To better cope with identity, relationship, and purpose changes at retirement, experts have the following advice:

  • Retire to something. Prior to retirement, think about what you would like your identity, relationships, and purpose to be. Blazer says people who are most happy with retirement tend to remain active. Some retirees have found satisfaction in traveling, playing golf, volunteering, serving as a consultant, or in taking on a part-time job.
  • Practice being retired. Begin to make acquaintances outside of work and take up activities you expect to have after retirement. Take a few vacation days off work to see what it's like to be at home, suggests Blazer.
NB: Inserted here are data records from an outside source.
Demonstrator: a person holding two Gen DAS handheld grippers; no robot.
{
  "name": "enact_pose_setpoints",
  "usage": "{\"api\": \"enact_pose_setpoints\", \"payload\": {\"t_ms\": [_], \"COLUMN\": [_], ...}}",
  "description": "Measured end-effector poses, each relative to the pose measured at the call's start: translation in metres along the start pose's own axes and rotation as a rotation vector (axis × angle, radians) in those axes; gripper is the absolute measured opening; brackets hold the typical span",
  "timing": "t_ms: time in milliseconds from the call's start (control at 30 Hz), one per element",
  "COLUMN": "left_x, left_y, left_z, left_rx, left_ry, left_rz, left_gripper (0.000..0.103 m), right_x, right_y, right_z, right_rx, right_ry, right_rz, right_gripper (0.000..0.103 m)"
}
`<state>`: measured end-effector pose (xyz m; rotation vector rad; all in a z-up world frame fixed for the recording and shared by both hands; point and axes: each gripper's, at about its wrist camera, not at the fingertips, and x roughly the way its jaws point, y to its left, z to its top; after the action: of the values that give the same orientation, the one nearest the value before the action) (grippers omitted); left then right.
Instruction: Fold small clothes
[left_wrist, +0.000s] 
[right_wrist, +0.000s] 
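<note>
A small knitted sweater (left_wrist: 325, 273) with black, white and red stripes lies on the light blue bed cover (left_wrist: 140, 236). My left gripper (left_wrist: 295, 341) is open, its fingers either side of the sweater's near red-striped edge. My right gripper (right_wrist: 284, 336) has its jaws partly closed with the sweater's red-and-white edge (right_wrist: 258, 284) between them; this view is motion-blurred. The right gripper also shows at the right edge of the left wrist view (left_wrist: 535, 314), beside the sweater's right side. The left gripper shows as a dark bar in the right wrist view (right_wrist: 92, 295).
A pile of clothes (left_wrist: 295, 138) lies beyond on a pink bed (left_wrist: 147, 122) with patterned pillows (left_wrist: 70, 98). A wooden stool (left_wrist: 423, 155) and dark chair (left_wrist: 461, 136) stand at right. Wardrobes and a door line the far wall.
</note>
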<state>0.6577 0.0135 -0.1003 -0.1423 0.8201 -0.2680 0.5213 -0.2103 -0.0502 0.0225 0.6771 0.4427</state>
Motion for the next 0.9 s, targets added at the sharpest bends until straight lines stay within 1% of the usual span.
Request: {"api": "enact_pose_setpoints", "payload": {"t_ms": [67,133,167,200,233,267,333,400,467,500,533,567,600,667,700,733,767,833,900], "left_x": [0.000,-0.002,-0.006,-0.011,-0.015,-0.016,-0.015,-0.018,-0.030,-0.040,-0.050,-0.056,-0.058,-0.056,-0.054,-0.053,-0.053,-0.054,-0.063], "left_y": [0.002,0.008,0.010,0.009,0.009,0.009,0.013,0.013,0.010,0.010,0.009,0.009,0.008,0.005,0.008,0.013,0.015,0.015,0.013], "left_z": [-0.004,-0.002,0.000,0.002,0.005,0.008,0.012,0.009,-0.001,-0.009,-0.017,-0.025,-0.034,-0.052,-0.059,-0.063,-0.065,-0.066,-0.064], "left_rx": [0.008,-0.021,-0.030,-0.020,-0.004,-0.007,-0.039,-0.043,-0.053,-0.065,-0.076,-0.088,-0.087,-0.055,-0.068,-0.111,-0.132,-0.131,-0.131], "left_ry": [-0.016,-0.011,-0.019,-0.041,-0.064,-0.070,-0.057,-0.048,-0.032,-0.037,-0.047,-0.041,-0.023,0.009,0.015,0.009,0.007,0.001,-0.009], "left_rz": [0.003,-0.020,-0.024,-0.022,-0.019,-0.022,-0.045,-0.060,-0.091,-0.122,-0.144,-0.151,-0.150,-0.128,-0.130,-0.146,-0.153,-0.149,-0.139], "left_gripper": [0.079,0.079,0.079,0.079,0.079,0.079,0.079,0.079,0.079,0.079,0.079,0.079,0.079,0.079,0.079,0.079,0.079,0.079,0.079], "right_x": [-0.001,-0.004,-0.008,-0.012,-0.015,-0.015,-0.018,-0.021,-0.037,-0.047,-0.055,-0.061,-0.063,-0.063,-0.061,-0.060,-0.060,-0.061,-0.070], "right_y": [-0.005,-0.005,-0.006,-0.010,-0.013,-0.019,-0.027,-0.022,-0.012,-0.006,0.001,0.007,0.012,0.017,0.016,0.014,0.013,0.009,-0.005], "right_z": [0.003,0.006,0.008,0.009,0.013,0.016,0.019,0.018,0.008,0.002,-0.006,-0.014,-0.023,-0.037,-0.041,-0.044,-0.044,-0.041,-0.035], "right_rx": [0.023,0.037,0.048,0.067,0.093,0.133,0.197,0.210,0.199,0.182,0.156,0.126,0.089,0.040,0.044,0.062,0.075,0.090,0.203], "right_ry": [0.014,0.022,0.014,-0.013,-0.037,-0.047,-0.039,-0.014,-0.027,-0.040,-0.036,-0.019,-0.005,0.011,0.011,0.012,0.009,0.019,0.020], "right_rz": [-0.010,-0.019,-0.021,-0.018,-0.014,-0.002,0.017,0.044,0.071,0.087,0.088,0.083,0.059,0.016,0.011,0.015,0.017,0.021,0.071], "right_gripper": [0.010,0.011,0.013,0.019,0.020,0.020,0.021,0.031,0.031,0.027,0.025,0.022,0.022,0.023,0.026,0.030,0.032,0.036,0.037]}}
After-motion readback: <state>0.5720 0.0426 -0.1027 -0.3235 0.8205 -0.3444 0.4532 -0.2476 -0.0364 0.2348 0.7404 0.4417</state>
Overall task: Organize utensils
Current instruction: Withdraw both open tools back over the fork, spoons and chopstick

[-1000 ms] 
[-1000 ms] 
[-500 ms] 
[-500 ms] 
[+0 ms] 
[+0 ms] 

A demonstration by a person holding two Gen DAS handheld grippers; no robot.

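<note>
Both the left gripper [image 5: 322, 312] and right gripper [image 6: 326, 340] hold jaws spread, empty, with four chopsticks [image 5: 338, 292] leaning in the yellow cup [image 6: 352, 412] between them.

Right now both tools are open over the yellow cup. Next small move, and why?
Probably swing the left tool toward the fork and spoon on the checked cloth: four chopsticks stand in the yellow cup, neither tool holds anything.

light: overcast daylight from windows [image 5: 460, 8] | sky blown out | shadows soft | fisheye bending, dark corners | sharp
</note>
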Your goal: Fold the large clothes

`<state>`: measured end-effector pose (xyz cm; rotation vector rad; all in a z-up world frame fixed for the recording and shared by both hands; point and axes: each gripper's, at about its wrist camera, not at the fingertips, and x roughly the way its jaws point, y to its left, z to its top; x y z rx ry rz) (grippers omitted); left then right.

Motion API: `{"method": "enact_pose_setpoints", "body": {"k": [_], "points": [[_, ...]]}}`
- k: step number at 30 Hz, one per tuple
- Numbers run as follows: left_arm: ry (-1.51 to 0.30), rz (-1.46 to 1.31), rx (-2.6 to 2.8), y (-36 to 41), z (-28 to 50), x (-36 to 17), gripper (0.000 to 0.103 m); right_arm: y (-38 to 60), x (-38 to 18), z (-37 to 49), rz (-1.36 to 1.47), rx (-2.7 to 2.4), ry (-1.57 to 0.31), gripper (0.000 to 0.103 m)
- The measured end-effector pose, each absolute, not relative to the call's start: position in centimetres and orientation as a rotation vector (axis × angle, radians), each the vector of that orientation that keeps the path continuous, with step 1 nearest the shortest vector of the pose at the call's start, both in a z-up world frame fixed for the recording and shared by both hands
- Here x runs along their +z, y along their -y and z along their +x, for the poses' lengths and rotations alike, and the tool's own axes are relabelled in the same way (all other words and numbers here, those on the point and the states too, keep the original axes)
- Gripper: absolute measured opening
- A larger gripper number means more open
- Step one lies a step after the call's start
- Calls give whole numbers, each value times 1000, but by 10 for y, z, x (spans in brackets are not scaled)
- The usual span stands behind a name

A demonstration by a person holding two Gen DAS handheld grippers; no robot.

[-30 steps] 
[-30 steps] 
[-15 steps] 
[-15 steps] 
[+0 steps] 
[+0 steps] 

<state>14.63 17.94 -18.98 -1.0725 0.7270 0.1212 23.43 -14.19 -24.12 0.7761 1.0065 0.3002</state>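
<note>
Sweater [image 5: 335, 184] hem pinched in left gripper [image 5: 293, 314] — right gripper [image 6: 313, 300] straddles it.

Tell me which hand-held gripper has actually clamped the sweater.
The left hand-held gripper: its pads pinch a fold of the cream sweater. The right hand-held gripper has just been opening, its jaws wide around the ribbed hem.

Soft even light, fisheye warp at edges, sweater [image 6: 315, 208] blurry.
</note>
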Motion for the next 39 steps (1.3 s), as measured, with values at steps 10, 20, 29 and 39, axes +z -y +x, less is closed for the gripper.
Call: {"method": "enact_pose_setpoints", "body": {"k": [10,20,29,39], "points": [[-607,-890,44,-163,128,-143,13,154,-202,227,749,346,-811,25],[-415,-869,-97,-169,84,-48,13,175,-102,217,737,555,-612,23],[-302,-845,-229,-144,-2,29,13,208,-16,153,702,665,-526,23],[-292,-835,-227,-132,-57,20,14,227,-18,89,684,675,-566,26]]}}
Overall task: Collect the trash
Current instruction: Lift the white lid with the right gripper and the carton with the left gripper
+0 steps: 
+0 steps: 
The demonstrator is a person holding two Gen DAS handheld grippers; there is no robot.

If you're thinking of becoming a world traveler, take a few international trips beginning five to 10 years before retirement. It is, in fact, not a bad idea to start thinking of your identity, relationship, and purpose changes as early as a decade before retirement.
  • Initiate an expectations exchange. Don't wait until conflicts arise to talk about expectations with spouses, children, grandchildren, parents, and friends. If there are disagreements over how often you'll baby-sit grandkids, for example, try to negotiate an agreeable solution. If a solution cannot be reached, try working with a professional, which may be a mental health expert.
  • Transfer your skills. Look at retirement as an opportunity to start a new chapter in your life. This may mean continuing what you have been doing on a different scale, or doing something completely different. For people who were in positions of authority before retirement or for those who traveled a lot, the adjustment may be more challenging. In this case, try taking on other activities that use your leadership or travel skills.

Retirement planning can be a daunting, frustrating experience for many people, which is why some people put it off. Yet with procrastination comes lost opportunity for better understanding, to boost retirement funds, and to ward off conflicts. Those who are successful find much more than financial benefits.

"People who survive and who thrive in retirement are those who are flexible, and those who know that they are more than what they do," says Hotes.